Vera Magalhães: Bolsonaro escolhe farda e Bíblia como currículo e cartão de visita

O governo Jair Bolsonaro avança em seu último ano reiterando vícios de origem que foram vendidos na campanha e comprados nas urnas como se virtudes fossem. Nesta semana, dois deles ganharam as manchetes: a contaminação política das Forças Armadas e a disseminação do lobby evangélico para abrir portas e lotear recursos públicos nos ministérios.

Em nenhum desses casos, se pode acusar Bolsonaro de ter escondido o jogo para se eleger. Ele escolheu um general como seu vice em 2018 e afirmou com todas as letras que militares ocupariam vários postos em sua gestão. Também deixou claro que a aproximação com os evangélicos era um projeto político, usando um moralismo reacionário chamado falsamente de conservadorismo como justificativa.

Essas duas frentes seguem como pilares importantes do projeto reeleitoral. A antecipação de que o ministro da Defesa, general Braga Netto, será o vice no lugar de Hamilton Mourão é o ápice de um movimento de infiltração de ideias, práticas e projetos políticos no papel das Forças Armadas determinado pela Constituição.

Diferentemente de Mourão, que estava fora do núcleo decisório de poder quando foi escolhido por Bolsonaro para acompanhá-lo na chapa, Braga Netto é o titular da Defesa. Foi designado para o posto numa inédita troca simultânea do ministro e dos três comandantes das Forças, porque a banda não estava tocando conforme Bolsonaro gostaria.

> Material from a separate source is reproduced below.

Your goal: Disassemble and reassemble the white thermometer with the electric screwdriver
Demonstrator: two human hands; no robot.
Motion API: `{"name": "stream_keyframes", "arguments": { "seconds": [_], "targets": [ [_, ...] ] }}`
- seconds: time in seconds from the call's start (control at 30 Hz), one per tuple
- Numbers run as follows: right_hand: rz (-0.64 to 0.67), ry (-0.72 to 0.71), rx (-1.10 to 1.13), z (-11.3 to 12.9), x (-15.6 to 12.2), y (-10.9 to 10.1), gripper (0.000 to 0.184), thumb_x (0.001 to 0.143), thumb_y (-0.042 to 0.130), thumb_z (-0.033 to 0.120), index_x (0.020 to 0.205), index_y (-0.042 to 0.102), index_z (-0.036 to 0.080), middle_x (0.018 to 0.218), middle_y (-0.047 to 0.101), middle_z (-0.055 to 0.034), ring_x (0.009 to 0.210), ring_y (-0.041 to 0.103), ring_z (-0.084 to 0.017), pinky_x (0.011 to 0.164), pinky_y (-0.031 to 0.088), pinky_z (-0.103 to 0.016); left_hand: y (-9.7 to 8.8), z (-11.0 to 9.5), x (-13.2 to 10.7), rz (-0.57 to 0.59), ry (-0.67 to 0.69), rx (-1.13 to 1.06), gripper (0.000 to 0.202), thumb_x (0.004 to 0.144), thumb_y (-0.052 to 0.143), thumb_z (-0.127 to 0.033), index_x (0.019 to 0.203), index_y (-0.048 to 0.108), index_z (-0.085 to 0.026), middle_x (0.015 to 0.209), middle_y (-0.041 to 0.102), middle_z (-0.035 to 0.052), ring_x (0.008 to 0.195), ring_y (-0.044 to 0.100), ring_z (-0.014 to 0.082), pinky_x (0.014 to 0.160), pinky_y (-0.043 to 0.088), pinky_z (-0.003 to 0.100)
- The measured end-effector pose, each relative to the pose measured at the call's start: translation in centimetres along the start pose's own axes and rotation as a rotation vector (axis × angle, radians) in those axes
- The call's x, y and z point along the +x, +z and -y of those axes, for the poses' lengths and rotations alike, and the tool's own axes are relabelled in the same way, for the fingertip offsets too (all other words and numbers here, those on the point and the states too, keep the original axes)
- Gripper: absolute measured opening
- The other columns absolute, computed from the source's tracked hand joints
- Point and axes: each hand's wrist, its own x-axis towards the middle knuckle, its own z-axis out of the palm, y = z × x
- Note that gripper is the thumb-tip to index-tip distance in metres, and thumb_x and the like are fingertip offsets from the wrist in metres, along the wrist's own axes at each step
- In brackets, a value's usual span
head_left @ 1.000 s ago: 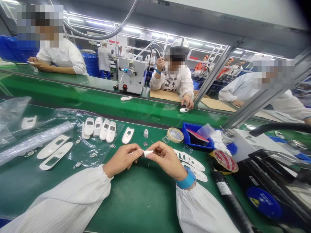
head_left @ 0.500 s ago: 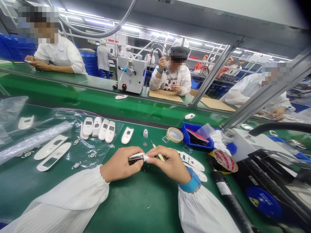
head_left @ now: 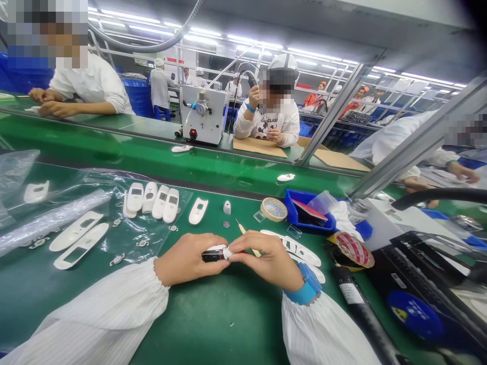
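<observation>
My left hand (head_left: 190,259) is closed around a small dark and white plastic part (head_left: 213,253) held just above the green mat (head_left: 213,319). My right hand (head_left: 262,258) pinches the white end of that same part, and a thin tan stick (head_left: 245,234) pokes out from behind its fingers. Both hands meet at the middle of the bench. White sleeves cover both arms, with a blue wrist strap (head_left: 304,289) on the right one.
White device housings (head_left: 152,202) lie on clear plastic at left, with long white shells (head_left: 78,238) nearer. A tape roll (head_left: 274,209), blue bin (head_left: 308,213) and red-white tape roll (head_left: 352,249) sit right. Black equipment (head_left: 418,294) fills the right. Other people work across the conveyor (head_left: 152,157).
My hands have dropped slightly toward the mat and closed tighter around the part. A dark piece now shows in my left hand. A white housing has travelled left along the conveyor.
</observation>
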Motion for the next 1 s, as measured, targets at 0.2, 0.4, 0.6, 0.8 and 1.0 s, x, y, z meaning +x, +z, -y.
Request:
{"name": "stream_keyframes", "arguments": {
  "seconds": [0.2,0.4,0.6,0.8,1.0],
  "targets": [
    [0.006,0.010,-0.001,-0.1,0.0,0.1,0.008,0.077,0.061,0.025,0.082,0.067,0.024,0.080,0.069,-0.0004,0.075,0.062,-0.015,0.072,0.050,-0.029,0.2,0.0,0.1,0.011,-0.025,-0.044,0.026,0.077,0.054,-0.038,0.098,0.061,-0.024,0.089,0.065,0.0004,0.076,0.058,0.0161,0.066,0.040,0.023],
    [-0.047,0.084,-0.028,-0.2,-0.1,0.3,0.007,0.077,0.061,0.026,0.081,0.066,0.024,0.076,0.066,-0.0005,0.071,0.060,-0.014,0.069,0.048,-0.028,0.1,0.0,0.1,0.008,0.005,-0.037,0.030,0.079,0.050,-0.041,0.102,0.060,-0.025,0.092,0.065,0.0015,0.077,0.058,0.0171,0.066,0.040,0.024],
    [-0.123,0.080,-0.006,-0.1,-0.1,0.6,0.005,0.076,0.061,0.025,0.079,0.065,0.023,0.075,0.065,-0.0005,0.070,0.058,-0.014,0.067,0.047,-0.027,0.0,0.2,0.0,-0.006,0.017,-0.082,0.032,0.083,0.046,-0.042,0.110,0.055,-0.028,0.108,0.062,-0.0007,0.092,0.058,0.0170,0.076,0.041,0.023],
    [-0.188,0.090,-0.010,-0.1,-0.2,0.9,0.005,0.076,0.061,0.026,0.077,0.066,0.024,0.073,0.066,-0.0006,0.069,0.059,-0.015,0.068,0.047,-0.030,0.2,0.1,-0.3,-0.007,0.024,0.080,0.036,0.087,0.036,-0.042,0.116,0.050,-0.026,0.111,0.060,0.0033,0.092,0.059,0.0189,0.075,0.042,0.026],
    [-0.236,0.234,0.055,-0.8,0.1,1.6,0.005,0.072,0.065,0.028,0.074,0.067,0.023,0.073,0.066,-0.0006,0.068,0.059,-0.015,0.070,0.047,-0.031,0.7,0.3,-0.1,-0.038,-0.022,0.212,0.040,0.088,0.030,-0.044,0.120,0.045,-0.025,0.106,0.060,0.0064,0.088,0.059,0.0219,0.074,0.042,0.030]
  ]
}}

E, no posto, imediatamente se pôs a fazer coro aos questionamentos do presidente quanto à lisura das eleições e a confiabilidade das urnas eletrônicas. Com um general com esse perfil na Vice, qual será o comportamento das Forças Armadas durante o pleito e, principalmente, diante do resultado, caso ele seja negativo para Bolsonaro e Braga Netto?

É uma conjectura? Sim. Mas não é desprovida de histórico factual. Além dessa movimentação descrita, é necessário lembrar que, já no curso da campanha de 2018, o general Eduardo Villas Bôas, então comandante do Exército, tuitou às vésperas de o STF analisar um habeas corpus de Lula que a instituição compartilhava com a sociedade a indignação ante a corrupção, ato visto como tentativa de intimidar os ministros da Corte.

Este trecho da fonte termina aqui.